A recent paper has explored how taxi drivers search new passengers after drop-off and how they deliver passengers to given destination from GPS traces perspective.
Its GPS traces contain approx. 7600 taxis over one year in Hangzhou, China. Extracting those traces, each driver' record per day is obtained.
What strategies are there for searching passengers?
The researchers conducted studies into searching strategies by three perspectives - locally hunting, locally waiting, and going distant.

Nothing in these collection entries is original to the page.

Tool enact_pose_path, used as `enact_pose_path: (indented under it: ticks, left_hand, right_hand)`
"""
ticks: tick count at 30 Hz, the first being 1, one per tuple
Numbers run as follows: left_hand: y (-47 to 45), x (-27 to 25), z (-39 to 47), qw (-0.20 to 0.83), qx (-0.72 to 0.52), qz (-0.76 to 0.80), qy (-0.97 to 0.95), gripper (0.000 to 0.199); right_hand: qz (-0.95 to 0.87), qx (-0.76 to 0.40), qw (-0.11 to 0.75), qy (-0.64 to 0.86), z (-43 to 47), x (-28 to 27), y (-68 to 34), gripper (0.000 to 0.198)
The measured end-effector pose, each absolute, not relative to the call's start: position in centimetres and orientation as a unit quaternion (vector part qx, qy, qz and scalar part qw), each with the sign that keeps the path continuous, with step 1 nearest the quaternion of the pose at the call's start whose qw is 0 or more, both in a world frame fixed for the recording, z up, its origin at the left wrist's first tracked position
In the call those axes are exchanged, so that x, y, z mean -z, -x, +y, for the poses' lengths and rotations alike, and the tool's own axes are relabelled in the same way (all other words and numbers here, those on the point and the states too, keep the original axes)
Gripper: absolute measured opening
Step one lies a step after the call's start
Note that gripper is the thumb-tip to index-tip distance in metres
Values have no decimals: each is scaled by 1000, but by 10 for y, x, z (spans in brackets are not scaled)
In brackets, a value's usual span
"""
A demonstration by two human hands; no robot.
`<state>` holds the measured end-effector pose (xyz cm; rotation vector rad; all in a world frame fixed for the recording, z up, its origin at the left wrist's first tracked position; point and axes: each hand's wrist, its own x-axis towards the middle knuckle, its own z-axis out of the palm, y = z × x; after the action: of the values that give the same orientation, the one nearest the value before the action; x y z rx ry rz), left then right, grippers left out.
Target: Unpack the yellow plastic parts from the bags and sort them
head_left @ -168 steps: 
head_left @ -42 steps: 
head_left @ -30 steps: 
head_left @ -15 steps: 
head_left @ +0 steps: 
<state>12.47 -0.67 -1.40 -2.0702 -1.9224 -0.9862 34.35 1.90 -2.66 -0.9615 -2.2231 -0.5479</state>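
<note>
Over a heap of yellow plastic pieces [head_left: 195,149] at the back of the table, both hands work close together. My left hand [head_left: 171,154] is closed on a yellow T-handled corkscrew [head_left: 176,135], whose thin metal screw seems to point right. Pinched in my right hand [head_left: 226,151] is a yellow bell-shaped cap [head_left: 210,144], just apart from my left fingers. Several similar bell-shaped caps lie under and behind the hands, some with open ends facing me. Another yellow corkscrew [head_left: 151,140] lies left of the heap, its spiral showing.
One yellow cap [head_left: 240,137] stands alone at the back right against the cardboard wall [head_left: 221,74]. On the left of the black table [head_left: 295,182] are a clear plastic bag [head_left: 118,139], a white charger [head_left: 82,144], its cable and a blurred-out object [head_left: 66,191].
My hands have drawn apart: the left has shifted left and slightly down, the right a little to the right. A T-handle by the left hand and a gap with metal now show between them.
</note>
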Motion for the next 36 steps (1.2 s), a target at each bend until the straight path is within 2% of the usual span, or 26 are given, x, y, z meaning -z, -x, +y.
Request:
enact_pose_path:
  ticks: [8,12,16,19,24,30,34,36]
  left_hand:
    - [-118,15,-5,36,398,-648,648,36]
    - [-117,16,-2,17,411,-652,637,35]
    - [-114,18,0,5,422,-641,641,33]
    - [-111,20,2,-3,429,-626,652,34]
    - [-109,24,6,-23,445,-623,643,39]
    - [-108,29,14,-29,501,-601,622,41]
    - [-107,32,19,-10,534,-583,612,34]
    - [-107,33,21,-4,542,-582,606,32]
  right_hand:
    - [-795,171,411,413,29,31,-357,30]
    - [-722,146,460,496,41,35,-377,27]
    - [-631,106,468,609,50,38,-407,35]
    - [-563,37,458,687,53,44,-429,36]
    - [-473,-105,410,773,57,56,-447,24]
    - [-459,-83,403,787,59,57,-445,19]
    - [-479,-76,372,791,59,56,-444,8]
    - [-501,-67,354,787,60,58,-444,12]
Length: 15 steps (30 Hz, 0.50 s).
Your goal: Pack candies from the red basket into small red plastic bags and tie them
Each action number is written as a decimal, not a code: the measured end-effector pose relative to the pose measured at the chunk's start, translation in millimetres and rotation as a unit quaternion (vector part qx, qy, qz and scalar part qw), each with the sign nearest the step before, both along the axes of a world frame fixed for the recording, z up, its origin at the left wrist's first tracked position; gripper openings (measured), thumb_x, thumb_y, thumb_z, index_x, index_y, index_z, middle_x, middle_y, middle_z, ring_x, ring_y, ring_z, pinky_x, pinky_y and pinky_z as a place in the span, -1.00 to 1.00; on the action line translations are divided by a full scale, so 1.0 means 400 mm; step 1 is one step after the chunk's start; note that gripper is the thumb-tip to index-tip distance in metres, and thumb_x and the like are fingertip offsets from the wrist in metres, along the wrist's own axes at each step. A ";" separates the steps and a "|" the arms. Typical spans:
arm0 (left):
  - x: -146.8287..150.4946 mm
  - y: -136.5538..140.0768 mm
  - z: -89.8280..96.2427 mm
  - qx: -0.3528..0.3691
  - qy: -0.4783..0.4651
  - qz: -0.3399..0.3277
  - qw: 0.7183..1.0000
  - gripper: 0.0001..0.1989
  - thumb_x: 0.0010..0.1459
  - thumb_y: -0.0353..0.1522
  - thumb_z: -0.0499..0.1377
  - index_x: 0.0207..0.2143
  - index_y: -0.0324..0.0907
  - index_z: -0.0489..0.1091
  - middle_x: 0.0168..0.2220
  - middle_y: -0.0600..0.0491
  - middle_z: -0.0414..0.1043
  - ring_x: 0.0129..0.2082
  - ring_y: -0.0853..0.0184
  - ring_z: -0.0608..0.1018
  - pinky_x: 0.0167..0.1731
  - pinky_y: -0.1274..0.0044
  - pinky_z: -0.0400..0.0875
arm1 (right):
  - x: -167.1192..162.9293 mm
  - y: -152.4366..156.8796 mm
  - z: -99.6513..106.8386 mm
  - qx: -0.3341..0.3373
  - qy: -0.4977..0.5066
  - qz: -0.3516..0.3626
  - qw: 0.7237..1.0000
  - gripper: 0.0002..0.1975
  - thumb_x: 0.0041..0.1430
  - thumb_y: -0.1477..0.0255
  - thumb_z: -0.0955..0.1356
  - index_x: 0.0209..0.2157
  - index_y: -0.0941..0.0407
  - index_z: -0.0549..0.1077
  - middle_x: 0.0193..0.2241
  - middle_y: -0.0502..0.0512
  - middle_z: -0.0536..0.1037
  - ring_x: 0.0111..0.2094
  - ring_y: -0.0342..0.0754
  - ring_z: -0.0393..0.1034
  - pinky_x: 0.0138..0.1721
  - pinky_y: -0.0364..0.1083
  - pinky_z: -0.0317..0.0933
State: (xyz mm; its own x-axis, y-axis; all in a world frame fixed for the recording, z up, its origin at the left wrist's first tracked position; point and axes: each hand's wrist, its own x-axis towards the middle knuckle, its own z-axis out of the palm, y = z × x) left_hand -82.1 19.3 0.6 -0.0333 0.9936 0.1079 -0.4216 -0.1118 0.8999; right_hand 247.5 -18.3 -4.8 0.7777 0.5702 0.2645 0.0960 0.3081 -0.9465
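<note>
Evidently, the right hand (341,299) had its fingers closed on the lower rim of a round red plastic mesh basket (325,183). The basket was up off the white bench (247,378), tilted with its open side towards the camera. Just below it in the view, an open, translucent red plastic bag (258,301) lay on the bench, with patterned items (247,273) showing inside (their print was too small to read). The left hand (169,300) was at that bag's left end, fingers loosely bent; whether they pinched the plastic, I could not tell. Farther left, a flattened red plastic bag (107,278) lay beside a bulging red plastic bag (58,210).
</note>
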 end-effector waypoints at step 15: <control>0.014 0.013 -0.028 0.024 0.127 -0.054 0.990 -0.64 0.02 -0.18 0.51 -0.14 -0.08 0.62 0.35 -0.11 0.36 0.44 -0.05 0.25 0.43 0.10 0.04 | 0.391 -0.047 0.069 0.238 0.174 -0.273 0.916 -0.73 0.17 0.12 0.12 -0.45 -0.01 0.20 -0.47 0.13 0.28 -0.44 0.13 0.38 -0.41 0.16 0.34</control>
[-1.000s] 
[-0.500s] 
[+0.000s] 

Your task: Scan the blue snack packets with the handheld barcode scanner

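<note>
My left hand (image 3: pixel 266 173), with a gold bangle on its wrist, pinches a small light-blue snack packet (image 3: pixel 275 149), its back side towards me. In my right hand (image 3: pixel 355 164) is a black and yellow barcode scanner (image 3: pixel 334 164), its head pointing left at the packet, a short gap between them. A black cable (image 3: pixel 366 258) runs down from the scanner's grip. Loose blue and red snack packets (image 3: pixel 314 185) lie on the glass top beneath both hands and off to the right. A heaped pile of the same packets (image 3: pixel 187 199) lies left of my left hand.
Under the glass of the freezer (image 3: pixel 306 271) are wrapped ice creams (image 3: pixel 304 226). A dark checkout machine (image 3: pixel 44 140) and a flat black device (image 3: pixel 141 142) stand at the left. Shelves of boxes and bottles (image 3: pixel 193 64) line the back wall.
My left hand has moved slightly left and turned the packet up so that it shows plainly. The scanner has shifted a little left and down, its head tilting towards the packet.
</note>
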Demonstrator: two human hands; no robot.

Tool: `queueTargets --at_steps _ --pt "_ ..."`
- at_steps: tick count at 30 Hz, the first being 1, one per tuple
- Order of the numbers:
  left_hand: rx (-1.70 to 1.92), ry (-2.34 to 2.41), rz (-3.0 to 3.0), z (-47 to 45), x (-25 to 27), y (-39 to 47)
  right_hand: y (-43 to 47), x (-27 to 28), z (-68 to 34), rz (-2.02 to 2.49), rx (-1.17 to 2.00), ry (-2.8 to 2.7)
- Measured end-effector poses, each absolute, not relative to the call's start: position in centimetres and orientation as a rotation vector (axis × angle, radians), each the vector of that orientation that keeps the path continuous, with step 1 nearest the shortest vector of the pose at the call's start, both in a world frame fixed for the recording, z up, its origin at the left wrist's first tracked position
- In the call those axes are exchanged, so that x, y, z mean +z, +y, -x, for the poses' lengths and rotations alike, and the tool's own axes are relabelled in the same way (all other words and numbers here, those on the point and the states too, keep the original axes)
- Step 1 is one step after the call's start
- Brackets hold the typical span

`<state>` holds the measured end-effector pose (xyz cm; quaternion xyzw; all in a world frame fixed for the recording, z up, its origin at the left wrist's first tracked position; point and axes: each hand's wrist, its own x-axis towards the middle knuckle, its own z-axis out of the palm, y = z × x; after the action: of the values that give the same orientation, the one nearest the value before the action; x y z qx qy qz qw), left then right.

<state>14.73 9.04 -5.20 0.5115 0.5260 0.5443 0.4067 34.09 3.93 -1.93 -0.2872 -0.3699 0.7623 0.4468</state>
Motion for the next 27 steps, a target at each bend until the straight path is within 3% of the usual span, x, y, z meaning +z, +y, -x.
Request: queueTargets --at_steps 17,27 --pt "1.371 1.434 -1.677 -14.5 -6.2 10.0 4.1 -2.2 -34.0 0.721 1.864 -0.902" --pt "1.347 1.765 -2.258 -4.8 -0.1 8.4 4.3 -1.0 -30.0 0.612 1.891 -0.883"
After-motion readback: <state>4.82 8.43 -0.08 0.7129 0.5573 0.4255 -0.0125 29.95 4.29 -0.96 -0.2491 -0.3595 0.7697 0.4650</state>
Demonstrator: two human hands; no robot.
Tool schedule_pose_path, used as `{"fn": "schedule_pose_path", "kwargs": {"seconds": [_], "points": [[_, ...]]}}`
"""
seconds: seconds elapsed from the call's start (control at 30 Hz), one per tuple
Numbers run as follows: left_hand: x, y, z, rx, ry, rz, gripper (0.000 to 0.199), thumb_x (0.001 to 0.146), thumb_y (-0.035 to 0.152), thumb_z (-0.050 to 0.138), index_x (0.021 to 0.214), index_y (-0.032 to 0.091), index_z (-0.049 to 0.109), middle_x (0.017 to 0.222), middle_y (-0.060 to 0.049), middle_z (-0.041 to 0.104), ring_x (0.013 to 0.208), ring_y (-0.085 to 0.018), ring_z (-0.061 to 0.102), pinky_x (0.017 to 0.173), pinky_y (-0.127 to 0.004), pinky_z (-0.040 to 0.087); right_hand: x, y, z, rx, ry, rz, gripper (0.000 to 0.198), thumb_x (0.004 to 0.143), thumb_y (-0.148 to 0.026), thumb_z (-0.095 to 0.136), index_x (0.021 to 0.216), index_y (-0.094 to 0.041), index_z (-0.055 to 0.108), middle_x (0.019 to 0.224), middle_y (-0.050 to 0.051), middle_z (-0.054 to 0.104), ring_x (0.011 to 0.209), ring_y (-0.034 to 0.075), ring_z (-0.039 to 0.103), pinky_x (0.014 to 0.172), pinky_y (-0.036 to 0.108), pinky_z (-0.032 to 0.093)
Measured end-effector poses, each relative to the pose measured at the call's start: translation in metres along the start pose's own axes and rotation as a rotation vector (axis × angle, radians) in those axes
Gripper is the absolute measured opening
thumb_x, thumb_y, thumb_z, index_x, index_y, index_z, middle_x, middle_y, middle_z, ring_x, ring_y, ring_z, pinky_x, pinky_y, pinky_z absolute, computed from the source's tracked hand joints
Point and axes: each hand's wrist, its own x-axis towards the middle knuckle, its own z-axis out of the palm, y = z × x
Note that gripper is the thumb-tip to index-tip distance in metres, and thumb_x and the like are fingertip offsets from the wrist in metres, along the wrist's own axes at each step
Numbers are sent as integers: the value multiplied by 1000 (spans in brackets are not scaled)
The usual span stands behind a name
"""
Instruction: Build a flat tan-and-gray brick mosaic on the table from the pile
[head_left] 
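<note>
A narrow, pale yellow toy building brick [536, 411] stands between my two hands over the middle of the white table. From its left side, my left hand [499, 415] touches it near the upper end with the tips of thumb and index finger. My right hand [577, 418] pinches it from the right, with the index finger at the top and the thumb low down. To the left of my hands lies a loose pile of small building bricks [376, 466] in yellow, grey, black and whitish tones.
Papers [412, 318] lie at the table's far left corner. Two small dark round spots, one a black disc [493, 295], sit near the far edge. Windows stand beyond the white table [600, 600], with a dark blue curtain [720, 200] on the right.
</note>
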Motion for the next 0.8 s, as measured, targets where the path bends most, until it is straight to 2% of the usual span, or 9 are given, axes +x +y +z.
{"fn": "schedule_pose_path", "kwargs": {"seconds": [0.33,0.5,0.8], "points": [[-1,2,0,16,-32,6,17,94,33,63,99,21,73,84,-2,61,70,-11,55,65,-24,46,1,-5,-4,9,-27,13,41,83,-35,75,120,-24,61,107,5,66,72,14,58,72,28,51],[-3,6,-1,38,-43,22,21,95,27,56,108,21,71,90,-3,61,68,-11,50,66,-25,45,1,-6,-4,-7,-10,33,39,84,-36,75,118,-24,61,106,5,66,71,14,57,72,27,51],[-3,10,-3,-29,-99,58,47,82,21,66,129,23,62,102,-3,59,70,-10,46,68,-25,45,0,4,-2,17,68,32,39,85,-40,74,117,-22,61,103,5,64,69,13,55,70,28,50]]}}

As defined in the paper, three perspectives are quantified by a metric $d_{\textrm{drop}}$, the length of initial intended path. Thresholds are set below to confirm strategy for each condition:
$$d_{\textrm{drop}}\left{\begin{matrix}
\tau _{d} & \textrm{going distant}\
\leq \tau _{d} & \left{\begin{matrix}
\tau _{\textrm{wait}}>\omega _{d}, & \textrm{waiting locally} \
\tau _{\textrm{wait}}\leq \omega _{d}, & \textrm{hunting locally}
\end{matrix}\right.
\end{matrix}\right.$$
where $\tau _{d}$ is a distance threshold and $\omega _{d}$ is a time threshold, they are empirically set as $\tau _{d}$=1.5 km, $\omega _{d}$=5 min.
Which strategy did the driver follow?
As stated above, $d_{\textrm{drop}}$ is the length of initial intended path, so what is this path? Let me clarify it.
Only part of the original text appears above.